John’s medication causes him to be unresponsive and he appears to have a lack of emotion. This is extremely hard on him and his wife and child suffer from his lack of interest. This inspires him to stop taking his medication, which leads to his hallucinations reoccurring. Parcher comes again and tells him that the Soviets are closing in. John becomes paranoid and starts his code breaking once again. His hallucinations are so strong that he leaves his infant child unattended in a bathtub because he thinks that

Charles is watching him. Alicia becomes scared and infuriated by this and goes to leave the house to stay with her mother. Parcher appears and points a gun at Alicia and the baby and John tries to knock her out of the way which scares her more. She becomes hysterical and tells John that the hallucinations are fake and that she cannot handle this anymore. John, clearly shaken, thinks about Charles, Marcee, and Parcher and realizes that Marcee never ages and proves to himself that those hallucinations really are just in his head. John stops Alicia from leaving and sits down with her and his doctor. John tells his doctor that he does not want to take his medicine anymore because of its negative side effects, but he also wants the hallucinations, delusions, and paranoia to go away.

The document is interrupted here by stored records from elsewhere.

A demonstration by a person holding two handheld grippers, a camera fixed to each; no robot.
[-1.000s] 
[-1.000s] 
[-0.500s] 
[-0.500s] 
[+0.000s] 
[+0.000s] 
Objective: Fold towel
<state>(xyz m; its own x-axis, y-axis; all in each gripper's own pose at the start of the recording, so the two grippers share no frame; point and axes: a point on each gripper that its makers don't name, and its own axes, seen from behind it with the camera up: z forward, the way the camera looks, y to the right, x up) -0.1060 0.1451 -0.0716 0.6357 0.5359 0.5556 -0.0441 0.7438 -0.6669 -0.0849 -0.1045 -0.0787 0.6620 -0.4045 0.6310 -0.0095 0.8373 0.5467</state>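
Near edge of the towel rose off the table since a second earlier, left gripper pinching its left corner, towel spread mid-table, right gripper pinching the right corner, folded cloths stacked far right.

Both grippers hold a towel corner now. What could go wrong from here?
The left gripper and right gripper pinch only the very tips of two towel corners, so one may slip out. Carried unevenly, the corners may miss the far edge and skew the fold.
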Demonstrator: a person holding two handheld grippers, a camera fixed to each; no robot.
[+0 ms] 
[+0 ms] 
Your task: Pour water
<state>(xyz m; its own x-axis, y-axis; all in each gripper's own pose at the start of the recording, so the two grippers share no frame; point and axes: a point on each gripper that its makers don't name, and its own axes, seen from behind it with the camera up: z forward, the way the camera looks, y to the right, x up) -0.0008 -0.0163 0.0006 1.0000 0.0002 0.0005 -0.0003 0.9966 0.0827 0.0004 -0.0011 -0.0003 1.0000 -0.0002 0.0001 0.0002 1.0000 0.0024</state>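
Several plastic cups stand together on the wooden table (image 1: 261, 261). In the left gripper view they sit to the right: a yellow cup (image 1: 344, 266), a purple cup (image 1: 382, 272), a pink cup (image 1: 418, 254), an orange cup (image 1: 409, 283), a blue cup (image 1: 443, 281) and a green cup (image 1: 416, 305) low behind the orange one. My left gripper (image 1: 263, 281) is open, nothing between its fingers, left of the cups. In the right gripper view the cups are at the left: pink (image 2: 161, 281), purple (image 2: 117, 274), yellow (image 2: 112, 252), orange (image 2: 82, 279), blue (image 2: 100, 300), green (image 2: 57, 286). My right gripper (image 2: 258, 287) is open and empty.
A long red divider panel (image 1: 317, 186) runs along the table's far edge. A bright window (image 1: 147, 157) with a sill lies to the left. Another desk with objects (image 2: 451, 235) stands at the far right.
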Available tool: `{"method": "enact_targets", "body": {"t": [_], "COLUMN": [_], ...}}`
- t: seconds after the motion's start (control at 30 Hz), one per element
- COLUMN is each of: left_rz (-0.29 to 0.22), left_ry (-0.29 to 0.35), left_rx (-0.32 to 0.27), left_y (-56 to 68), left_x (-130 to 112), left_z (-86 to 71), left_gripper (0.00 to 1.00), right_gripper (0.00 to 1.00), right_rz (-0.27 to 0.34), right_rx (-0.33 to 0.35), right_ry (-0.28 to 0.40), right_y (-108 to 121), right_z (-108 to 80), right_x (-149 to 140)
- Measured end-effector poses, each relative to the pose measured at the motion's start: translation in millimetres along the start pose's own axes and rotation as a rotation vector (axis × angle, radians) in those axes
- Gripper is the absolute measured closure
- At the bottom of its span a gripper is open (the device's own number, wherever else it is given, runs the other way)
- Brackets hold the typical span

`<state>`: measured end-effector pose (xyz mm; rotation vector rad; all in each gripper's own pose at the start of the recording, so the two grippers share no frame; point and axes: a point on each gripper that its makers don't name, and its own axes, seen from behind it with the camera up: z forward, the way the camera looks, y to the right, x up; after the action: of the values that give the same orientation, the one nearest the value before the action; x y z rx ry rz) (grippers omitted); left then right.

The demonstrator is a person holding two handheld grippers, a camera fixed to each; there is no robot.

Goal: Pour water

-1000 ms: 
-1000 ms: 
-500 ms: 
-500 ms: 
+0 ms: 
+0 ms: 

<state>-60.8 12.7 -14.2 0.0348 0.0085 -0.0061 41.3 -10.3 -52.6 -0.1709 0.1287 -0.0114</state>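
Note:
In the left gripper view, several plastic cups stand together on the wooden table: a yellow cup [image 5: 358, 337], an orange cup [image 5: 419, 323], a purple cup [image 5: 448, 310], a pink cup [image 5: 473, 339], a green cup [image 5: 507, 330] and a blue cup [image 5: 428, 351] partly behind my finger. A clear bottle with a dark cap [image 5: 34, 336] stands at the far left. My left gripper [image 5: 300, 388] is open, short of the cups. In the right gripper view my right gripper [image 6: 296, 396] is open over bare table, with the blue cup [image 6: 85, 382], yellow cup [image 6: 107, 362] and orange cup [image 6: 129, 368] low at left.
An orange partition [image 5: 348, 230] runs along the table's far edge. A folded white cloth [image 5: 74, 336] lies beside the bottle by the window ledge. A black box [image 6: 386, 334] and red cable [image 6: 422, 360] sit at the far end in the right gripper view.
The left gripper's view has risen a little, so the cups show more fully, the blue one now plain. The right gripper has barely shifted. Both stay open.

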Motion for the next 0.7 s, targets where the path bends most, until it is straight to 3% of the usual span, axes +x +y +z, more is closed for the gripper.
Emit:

John and Alicia work out a way for John to cope and deal with his ailment. John learns to ignore his hallucinations, like a bad habit, he just does not indulge in them. This solution proves to be successful for John, and over time, it gets easier for him. I do not think that this solution would work for every person with Schizophrenia. I think that because John was so logical, it was easier for him to recognize and accept the fact that his hallucinations were in his head because they didn’t age. I think that it also worked for

John, because he accepted the fact that he had those inhibitors. Near the end of the movie, it shows a man approaching John and John asks a student, if she saw the man too. I think the most important part, is that John tried to get better and be better, regardless of the fact that it was hard.